(Foto: Foke - Jokowi, by: Renatha)
okesharezone - Ketika Jokowi dan Foke Berebut "Kampung Besar" | Hasil quick count atau hasil cepat yang dilakukan oleh sejumlah lembaga survei menghasilkan Pilgub DKI harus digelar dua putaran. Sebab, tak ada pasangan calon yang memperoleh perolehan suara di atas 50 persen lebih.
Berdasarkan hasil hitung cepat tersebut, pasangan Jokowi-Ahok dan pasangan Fauzi Bowo-Nachrowi Ramli masuk ke putaran kedua Pilgub DKI. Sementara, empat pasangan cagub-cawagub DKI lainnya harus rela 'pulang kampung.'
Kedua pasangan itu akan kembali bertarung di putaran kedua untuk memperebutkan kursi orang nomor satu di Jakarta pada 20 September mendatang. Sejak mendeklarasikan maju di Pilgub DKI, enam pasang calon gubernur dan calon wakil gubernur DKI terus melakukan manuver. Mereka bahkan rela menghabiskan uang miliaran rupiah untuk berkampanye.
Hal itu dilakukan semata-mata agar terpilih menjadi pemimpin di kota tua bernama Jakarta. Sebagai ibu kota negara, Jakarta memang memiliki magnet yang lebih kuat ketimbang daerah lain.
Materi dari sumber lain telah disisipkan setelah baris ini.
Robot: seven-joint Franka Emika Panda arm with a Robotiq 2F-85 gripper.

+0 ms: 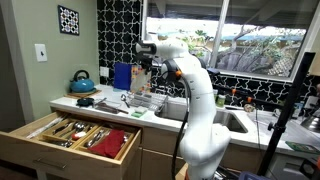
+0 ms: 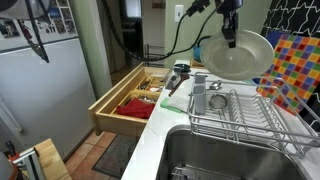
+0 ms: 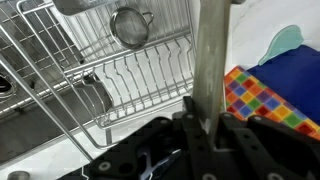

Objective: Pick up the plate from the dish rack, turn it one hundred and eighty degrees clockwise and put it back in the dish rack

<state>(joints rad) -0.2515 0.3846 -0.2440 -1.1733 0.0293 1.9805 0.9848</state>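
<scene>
The plate [image 2: 238,56] is pale beige and round, held in the air above the dish rack [image 2: 240,118] in an exterior view. My gripper [image 2: 230,40] is shut on its upper edge. In the wrist view the plate [image 3: 210,60] shows edge-on, rising from between my fingers [image 3: 205,125], with the wire dish rack [image 3: 120,80] below and to the left. In an exterior view the gripper [image 1: 143,68] hangs above the rack [image 1: 143,101] on the counter; the plate is hard to make out there.
A wooden drawer [image 2: 130,98] with cutlery stands open beside the counter. A sink [image 2: 215,160] lies in front of the rack. A colourful checkered board [image 3: 265,100] and a blue board [image 3: 295,70] stand behind. A blue kettle [image 1: 82,80] sits on the counter.
</scene>
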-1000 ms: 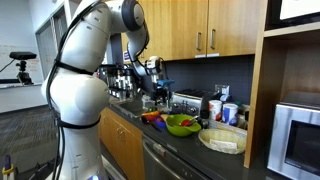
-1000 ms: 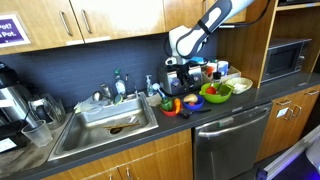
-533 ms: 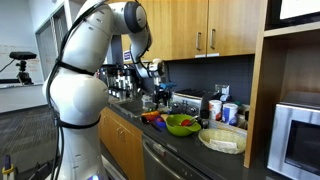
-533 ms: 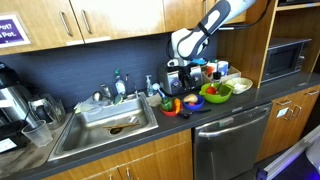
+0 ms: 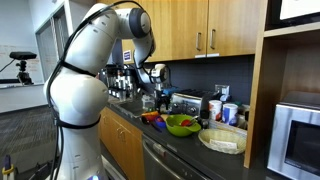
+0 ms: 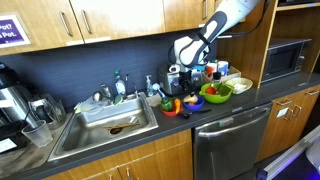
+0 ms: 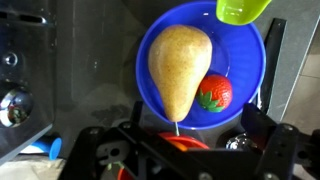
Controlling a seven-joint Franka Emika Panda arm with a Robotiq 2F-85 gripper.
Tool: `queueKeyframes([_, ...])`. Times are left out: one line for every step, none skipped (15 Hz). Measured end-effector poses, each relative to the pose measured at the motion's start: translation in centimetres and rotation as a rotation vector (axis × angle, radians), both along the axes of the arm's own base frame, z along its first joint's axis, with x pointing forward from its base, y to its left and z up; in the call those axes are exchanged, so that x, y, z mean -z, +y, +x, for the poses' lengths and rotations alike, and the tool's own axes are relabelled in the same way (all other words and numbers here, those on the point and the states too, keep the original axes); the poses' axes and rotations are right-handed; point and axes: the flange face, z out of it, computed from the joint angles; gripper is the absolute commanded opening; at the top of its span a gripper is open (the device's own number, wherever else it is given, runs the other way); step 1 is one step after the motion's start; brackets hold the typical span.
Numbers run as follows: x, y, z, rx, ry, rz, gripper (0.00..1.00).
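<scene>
In the wrist view a blue bowl [image 7: 202,40] lies straight below the camera. It holds a tan pear [image 7: 180,65] with its stem toward me and a red strawberry [image 7: 215,93] beside it. My gripper [image 7: 195,140] hangs above the bowl's near rim, open, with nothing between its dark fingers [image 7: 265,125]. An orange-red object [image 7: 180,143] shows just under the jaws. In both exterior views the gripper [image 5: 158,92] [image 6: 186,84] hovers over the counter, above the blue bowl [image 6: 193,101].
A green bowl [image 7: 243,9] [image 5: 181,124] [image 6: 216,93] sits just beyond the blue one. The sink [image 6: 105,125] with its faucet lies alongside. Cups and bottles crowd the backsplash [image 5: 222,108]. A microwave [image 6: 284,58] and wooden cabinets [image 5: 210,25] close in the counter.
The arm has shifted a little along the counter toward the green bowl. The gripper stays open.
</scene>
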Motion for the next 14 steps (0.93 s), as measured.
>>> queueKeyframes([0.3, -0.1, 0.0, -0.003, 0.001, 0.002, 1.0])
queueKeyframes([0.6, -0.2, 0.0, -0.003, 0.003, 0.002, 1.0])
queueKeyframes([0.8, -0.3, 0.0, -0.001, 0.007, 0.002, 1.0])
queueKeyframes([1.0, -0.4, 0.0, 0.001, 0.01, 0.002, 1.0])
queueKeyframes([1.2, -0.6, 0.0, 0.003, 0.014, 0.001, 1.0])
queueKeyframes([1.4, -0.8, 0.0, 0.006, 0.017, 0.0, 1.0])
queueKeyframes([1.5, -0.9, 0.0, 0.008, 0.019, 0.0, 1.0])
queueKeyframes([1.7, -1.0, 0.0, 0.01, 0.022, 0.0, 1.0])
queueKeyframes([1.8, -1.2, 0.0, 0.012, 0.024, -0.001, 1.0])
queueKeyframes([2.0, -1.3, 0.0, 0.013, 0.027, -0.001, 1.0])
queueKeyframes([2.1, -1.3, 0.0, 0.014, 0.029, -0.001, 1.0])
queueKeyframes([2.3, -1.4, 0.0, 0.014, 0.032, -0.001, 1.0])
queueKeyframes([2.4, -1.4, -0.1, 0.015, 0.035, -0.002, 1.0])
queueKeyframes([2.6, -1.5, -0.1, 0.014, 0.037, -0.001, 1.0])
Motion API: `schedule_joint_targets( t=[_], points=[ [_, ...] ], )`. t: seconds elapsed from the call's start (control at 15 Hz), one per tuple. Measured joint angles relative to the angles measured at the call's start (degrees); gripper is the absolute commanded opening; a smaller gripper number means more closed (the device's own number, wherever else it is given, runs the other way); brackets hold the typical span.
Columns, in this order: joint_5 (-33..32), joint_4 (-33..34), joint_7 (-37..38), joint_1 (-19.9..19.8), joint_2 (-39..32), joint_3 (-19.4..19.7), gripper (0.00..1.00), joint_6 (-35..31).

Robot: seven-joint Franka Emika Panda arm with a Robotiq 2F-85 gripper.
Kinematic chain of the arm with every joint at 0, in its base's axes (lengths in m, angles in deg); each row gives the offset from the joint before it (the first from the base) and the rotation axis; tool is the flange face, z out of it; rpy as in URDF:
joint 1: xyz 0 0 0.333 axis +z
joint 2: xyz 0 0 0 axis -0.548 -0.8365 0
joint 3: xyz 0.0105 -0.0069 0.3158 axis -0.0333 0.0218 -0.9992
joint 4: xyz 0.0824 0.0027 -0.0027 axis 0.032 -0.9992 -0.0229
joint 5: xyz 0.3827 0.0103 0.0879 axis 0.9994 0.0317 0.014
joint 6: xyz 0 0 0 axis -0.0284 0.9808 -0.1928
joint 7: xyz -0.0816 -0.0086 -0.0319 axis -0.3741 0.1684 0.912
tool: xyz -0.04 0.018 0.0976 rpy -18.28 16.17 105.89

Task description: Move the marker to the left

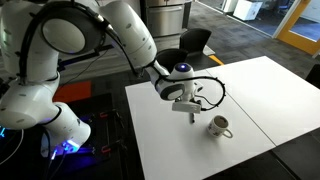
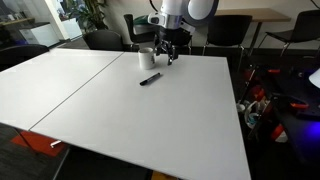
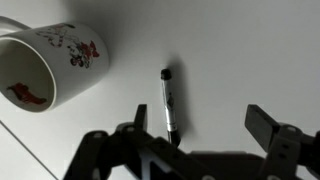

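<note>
The marker [image 3: 168, 100] is a thin dark stick lying flat on the white table [image 3: 240, 50]. It also shows in an exterior view [image 2: 150, 79]. My gripper [image 3: 200, 125] hangs open and empty above the table, apart from the marker. The marker's near end lies close to the left finger in the wrist view. The gripper shows in both exterior views [image 1: 188, 108] [image 2: 169, 52]. In one of them the gripper hides the marker. The white mug [image 3: 50, 65] with red prints lies on its side beside the marker, and shows in both exterior views [image 1: 219, 126] [image 2: 147, 58].
The white table [image 2: 120, 120] is made of two tops joined by a seam [image 2: 75, 90]. Black chairs [image 2: 225, 30] stand behind it. Cables and gear [image 2: 285, 105] lie on the floor past the table's edge.
</note>
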Motion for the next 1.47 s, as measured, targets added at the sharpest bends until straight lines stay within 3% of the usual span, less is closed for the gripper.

Jutaan orang yang berasal dari berbagai daerah setiap harinya berlalu lalang mencari rezeki di kota yang pada era kolonial bernama Batavia. Hal ini tak hanya terjadi saat ini saja.
Dulu, saat masih dikuasai oleh kerajaan Hindu, Sunda Kelapa menjadi salah satu titik perdagangan Kerajaan Sunda. Setiap harinya Sunda Kelapa ramai dikunjungi orang untuk berniaga.
Kondisi itu terus terpelihara sampai tentara kerajaan Demak yang saat itu dipimpin Fatahillah menguasai Sunda Kelapa dan mengubah namanya menjadi Jayakarta. Namun, nama Jayakarta diubah menjadi Batavia saat VOC Belanda berhasil merebutnya pada 1619.
VOC kemudian mengendalikan perdagangan, kekuasaan militer dan politiknya di wilayah nusantara melalui kota pelabuhan bernama Batavia itu. Saat itu, Gubernur Jenderal VOC pertama, Pieter Both, lebih memilih Batavia sebagai basis administrasi dan perdagangan VOC ketimbang Banten.
Belanda kemudian membangun Batavia dari sebuah pelabuhan menjadi sebuah kota yang kemudian dihuni oleh masyarakat. Di bawah Belanda, Batavia tumbuh menjadi sebuah kota dengan sejumlah kelengkapannya.
Bangunan besar seperti hotel, pasar dan kanal-kanal penghalau banjir dibangun oleh Belanda. Nama Batavia kemudian berubah menjadi Jakarta saat Jepang masuk menduduki Indonesia pada 1942.
Setelah Indonesia merdeka, Jakarta kemudian menjadi ibu kota negara. Pembangunan yang kurang merata yang berdasarkan pada sentarilisasi di zaman Orde Baru berakibat pada meledaknya jumlah penduduk Jakarta.
Setiap tahunnya jumlah penduduk Jakarta bertambah akibat para pengadu nasib yang datang dari berbagai daerah. Selain ledakan penduduk, kondisi Jakarta pun semakin semrawut. Tata kota yang tidak baik berakibat pada timbulnya bencana.
Banjir merupakan bencana yang harus dihadapi warga tiap hujan turun. Belum lagi kendala macet, polusi, kejahatan dan segudang masalah lainnya. Lantas yang menjadi pertanyaan kita, apakah cagub - cawagub terpilih kelak memperbaiki Jakarta?